Source material

※ ※ ※

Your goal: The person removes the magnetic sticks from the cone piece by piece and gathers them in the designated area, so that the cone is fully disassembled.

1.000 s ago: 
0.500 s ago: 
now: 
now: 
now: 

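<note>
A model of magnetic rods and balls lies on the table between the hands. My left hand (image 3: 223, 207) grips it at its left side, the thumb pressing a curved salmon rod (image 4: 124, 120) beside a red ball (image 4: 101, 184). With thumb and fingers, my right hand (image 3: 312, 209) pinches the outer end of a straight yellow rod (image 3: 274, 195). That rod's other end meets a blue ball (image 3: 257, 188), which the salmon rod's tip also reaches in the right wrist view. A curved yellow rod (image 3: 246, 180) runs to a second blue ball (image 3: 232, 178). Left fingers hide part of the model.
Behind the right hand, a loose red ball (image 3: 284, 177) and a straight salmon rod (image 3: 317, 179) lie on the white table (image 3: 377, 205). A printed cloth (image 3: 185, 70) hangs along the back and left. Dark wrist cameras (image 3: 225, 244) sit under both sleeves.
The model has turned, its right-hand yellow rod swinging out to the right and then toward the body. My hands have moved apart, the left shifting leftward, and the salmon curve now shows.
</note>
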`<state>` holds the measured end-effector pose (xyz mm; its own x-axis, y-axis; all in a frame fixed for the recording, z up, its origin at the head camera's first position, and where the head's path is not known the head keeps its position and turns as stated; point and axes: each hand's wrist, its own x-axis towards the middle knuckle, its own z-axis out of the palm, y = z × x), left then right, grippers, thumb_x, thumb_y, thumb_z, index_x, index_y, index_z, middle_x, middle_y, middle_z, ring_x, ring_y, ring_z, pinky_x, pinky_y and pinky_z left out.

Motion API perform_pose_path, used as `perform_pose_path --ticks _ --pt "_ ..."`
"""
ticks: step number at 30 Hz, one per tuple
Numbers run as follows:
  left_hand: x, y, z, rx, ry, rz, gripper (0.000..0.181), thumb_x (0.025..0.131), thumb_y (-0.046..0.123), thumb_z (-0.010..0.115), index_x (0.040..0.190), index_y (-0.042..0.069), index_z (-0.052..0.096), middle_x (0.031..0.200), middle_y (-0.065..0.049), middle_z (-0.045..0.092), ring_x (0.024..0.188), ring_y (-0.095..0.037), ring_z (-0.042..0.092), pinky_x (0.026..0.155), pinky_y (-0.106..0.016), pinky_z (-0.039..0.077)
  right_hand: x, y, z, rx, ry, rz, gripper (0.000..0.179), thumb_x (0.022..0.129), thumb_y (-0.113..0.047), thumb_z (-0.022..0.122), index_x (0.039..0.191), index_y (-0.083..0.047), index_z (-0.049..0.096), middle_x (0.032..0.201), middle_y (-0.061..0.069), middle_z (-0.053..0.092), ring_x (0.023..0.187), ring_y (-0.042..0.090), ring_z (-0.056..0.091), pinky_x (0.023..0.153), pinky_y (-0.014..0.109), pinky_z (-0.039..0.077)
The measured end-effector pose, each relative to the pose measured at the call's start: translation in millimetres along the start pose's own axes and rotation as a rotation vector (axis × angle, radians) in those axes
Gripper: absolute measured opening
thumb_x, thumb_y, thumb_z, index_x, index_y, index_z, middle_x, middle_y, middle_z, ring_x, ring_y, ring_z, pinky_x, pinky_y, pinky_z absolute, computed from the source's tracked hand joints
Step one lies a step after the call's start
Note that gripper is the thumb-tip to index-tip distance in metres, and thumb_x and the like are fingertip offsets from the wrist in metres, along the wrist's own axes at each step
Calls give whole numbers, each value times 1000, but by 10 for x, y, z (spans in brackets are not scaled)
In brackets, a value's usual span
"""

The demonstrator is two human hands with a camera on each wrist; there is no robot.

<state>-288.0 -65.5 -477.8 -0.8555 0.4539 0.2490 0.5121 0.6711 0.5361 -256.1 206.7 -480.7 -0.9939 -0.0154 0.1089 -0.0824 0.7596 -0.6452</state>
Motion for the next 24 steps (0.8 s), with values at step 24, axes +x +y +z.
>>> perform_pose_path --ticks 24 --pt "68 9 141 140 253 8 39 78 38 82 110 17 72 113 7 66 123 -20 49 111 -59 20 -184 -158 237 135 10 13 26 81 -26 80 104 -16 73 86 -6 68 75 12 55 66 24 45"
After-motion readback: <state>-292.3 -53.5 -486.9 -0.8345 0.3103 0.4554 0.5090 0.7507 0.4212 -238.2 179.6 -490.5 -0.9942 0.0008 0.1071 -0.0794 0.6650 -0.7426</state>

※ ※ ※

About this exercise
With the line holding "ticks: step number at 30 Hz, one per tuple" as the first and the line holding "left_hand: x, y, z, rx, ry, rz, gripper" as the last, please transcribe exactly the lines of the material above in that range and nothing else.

Problem solution
ticks: step number at 30 Hz, one per tuple
Numbers run as follows:
  left_hand: x, y, z, rx, ry, rz, gripper (0.000..0.181), thumb_x (0.025..0.131), thumb_y (-0.046..0.123), thumb_z (-0.010..0.115), index_x (0.040..0.190), index_y (-0.042..0.069), index_z (-0.052..0.096), middle_x (0.031..0.200), middle_y (-0.065..0.049), middle_z (-0.045..0.092), ring_x (0.024..0.188), ring_y (-0.095..0.037), ring_z (-0.042..0.092), pinky_x (0.026..0.155), pinky_y (-0.106..0.016), pinky_z (-0.039..0.077)

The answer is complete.